Another man loved to hop the ball at every opportunity, wracked as he was by indecision. Another foible has come back to haunt the same lad with the change to the line ball rule and where it can be taken from.He now is fixated and addicted to white lines.
These freelance referees are wreaking havoc with and without the rulebook. But for those who think this is a problem, you are mistaken. Paddy Heaney of the Irish News had the temerity to question the whole matter of refereeing and where it was going. For his trouble Paddy received an admonitory call from Croke Park and received a slap on the wrists. It’s a case of we’re right, you’re wrong and woe betide anyone says different.
So it was with some bemusement that we read today that the Uachtarán admitted that the GAA had got something wrong. Apparently he accepts that playing a Munster Championship Hurling semi-final on a wet Bank Holiday Monday wasn’t a good idea. But when we went on we breathed a sigh of relief, normal service resumed. It wasn’t Christy’s fauly after all, he didn’t get it wrong, that would be a step too far. Munster had got it wrong.
And up north, in the meantime we have the situation whereby through no fault of their own other than winning a match London are being asked to field for two championship matches on consecutive days. But according to the various PTBs this is no one fault only London’s (now how whoever suggested that one can operate that sort of logic defies us but whatever. Was it the Down manager?). Would Kilkenny be asked to present themselves for two championship matches in two days? Or Cork? Or Tyrone, Or Dublin. Bloody sure they wouldn’t. And is anything being done to sort it out?

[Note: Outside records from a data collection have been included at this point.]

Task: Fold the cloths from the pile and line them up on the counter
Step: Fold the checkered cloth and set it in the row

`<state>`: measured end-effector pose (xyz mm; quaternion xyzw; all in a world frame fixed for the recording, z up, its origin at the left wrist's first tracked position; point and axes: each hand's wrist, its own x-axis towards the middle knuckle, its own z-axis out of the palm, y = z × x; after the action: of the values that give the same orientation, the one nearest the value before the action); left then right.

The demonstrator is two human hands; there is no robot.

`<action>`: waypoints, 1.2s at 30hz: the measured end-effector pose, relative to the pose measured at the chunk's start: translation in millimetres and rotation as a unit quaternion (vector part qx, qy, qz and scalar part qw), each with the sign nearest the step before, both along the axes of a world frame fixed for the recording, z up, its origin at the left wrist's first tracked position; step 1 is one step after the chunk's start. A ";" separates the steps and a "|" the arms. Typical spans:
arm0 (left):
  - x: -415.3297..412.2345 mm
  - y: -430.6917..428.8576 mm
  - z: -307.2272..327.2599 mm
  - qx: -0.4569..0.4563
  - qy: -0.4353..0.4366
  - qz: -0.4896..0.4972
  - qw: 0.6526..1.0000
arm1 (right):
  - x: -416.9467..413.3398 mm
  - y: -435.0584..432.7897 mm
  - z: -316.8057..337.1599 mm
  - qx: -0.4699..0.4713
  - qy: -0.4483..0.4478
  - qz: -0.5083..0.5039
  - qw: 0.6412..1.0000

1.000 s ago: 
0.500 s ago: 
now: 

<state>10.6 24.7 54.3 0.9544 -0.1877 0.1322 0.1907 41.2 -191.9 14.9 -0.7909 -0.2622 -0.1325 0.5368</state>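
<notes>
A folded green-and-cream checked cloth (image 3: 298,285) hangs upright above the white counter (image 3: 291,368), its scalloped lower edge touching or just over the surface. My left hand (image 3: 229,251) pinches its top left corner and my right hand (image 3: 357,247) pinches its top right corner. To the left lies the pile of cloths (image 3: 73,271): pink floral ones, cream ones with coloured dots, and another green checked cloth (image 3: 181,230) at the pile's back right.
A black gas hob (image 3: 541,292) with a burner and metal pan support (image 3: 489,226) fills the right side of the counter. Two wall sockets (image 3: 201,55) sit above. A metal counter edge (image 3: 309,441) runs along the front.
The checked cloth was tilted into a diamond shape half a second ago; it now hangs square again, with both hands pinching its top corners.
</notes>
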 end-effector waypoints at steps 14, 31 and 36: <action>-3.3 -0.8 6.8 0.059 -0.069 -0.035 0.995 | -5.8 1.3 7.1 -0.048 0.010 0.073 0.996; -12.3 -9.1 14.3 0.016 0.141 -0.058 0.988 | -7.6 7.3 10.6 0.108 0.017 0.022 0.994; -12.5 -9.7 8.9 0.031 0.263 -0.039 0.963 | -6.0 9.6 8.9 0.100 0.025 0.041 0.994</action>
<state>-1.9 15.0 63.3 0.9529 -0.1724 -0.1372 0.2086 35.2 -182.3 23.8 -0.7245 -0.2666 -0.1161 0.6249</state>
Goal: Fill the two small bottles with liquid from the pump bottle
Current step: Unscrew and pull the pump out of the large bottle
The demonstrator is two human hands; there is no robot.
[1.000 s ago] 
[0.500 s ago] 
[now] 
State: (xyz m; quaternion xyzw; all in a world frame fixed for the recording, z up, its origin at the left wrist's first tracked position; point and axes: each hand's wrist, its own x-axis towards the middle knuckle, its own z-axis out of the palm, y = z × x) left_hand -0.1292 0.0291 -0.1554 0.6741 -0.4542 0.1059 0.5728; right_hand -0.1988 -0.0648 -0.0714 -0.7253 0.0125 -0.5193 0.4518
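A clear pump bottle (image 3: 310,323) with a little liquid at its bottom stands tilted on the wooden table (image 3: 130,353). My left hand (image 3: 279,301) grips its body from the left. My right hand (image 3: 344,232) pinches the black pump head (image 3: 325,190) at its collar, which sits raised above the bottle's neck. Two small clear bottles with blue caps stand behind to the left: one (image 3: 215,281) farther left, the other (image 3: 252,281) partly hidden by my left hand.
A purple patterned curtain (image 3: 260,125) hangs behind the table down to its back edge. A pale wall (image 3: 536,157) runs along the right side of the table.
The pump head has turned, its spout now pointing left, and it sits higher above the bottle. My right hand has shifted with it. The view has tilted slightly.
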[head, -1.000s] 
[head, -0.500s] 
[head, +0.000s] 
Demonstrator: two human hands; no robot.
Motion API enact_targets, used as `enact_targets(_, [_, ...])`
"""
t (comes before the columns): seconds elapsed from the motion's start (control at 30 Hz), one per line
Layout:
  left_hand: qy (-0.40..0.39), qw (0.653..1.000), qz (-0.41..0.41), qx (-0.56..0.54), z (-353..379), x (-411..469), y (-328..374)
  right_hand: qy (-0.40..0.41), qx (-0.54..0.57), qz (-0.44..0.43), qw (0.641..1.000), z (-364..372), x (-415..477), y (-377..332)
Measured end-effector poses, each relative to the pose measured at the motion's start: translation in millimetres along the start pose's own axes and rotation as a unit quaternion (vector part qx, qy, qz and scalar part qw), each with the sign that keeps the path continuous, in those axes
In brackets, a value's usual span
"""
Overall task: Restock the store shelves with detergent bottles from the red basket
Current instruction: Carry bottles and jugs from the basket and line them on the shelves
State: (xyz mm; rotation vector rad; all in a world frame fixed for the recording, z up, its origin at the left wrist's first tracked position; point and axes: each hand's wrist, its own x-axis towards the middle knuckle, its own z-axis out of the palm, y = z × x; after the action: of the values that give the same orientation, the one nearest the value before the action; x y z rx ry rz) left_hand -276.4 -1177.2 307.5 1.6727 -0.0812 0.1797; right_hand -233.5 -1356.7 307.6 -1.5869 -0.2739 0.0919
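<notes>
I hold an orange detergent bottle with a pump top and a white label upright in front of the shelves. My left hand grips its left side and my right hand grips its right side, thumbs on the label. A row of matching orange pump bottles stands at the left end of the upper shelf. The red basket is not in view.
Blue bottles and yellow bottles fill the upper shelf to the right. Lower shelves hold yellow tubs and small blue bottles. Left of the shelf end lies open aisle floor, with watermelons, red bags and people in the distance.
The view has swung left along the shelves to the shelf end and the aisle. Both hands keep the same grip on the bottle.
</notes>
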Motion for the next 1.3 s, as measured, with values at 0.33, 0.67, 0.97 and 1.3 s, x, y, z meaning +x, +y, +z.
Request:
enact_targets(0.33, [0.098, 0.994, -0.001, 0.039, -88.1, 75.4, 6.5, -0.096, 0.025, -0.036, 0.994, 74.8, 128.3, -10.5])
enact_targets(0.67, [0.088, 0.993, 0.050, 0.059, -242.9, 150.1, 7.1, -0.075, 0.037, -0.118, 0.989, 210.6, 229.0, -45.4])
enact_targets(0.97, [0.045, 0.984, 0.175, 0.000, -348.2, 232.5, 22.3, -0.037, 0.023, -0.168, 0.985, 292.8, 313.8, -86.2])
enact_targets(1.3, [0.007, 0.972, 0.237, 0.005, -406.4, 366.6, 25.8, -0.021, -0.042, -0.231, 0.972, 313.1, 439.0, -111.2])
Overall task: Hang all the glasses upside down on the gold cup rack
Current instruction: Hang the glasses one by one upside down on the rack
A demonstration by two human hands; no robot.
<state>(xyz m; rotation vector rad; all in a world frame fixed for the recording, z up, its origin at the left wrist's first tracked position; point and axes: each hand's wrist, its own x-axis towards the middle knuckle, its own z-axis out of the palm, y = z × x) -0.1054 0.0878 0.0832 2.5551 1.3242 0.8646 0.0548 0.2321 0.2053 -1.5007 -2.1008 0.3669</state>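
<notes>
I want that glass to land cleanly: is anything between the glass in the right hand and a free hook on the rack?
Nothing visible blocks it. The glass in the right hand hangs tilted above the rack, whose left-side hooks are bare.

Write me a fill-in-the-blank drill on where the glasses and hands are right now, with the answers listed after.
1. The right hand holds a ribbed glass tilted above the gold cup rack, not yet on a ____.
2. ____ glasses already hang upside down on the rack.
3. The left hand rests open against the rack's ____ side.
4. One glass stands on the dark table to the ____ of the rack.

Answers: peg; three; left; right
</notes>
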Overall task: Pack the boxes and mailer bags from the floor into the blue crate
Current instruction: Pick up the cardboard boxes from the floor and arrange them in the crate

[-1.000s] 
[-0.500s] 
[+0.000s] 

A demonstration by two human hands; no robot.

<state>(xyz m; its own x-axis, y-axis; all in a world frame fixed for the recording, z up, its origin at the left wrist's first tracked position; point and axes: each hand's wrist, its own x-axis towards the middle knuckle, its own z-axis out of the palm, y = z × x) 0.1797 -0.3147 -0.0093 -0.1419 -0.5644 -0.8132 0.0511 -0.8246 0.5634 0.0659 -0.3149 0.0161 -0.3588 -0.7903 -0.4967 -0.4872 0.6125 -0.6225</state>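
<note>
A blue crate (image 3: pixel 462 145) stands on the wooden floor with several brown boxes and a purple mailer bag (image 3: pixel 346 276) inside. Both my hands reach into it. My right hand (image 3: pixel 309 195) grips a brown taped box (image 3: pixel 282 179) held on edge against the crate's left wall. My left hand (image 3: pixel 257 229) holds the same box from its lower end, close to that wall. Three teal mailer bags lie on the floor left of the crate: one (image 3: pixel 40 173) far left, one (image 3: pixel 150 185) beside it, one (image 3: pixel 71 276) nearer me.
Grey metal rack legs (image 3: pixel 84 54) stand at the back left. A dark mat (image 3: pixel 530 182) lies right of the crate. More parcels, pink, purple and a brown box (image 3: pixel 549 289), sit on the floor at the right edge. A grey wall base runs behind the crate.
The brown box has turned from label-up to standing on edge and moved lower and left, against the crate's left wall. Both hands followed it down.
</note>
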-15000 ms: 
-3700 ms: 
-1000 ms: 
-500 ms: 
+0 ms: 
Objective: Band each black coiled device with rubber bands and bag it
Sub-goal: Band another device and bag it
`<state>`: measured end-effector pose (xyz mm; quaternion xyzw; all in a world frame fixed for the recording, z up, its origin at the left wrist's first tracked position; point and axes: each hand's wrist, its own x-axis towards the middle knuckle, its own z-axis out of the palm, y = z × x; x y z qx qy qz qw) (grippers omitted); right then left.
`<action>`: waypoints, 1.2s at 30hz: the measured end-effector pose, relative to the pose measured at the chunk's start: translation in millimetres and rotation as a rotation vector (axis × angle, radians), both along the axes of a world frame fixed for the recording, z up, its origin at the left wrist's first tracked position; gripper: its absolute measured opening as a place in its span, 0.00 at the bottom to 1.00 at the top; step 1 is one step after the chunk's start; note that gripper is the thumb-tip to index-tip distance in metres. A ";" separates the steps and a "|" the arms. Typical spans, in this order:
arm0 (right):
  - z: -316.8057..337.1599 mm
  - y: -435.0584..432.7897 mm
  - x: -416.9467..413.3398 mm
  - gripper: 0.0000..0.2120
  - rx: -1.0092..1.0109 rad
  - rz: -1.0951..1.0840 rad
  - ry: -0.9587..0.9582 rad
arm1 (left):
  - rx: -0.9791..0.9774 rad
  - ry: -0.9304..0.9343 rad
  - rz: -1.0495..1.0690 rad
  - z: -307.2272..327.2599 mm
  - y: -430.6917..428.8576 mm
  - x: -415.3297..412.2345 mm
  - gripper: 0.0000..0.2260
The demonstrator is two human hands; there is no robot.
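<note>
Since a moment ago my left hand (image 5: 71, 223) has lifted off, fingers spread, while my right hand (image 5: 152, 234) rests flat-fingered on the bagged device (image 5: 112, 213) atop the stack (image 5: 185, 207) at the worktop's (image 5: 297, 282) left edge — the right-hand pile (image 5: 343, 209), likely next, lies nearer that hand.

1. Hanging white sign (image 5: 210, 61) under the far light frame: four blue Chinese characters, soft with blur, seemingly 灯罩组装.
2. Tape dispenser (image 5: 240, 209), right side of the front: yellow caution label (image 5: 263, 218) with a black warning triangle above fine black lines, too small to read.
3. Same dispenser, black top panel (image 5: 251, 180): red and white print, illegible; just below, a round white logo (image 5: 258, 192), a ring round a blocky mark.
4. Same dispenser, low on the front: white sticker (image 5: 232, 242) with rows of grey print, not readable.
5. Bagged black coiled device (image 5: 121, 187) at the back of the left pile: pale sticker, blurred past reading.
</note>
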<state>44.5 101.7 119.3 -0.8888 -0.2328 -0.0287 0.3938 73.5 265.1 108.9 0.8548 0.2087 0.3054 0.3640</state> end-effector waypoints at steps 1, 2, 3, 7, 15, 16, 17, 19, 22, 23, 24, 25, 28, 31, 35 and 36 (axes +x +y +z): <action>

For all these situations it’s time the GAA decided to start looking at what’s right and not who’s right. One road leads to the continued success and progress. The other leads backwards to the darks ages with grown men playing chicken with each other, neither prepared to budge. Time to move on lads. You’re becoming a laughing stock.
When one of the country’s leading footballers says he wouldn’t watch a match he wasn’t playing in. . . we have a problem Houston.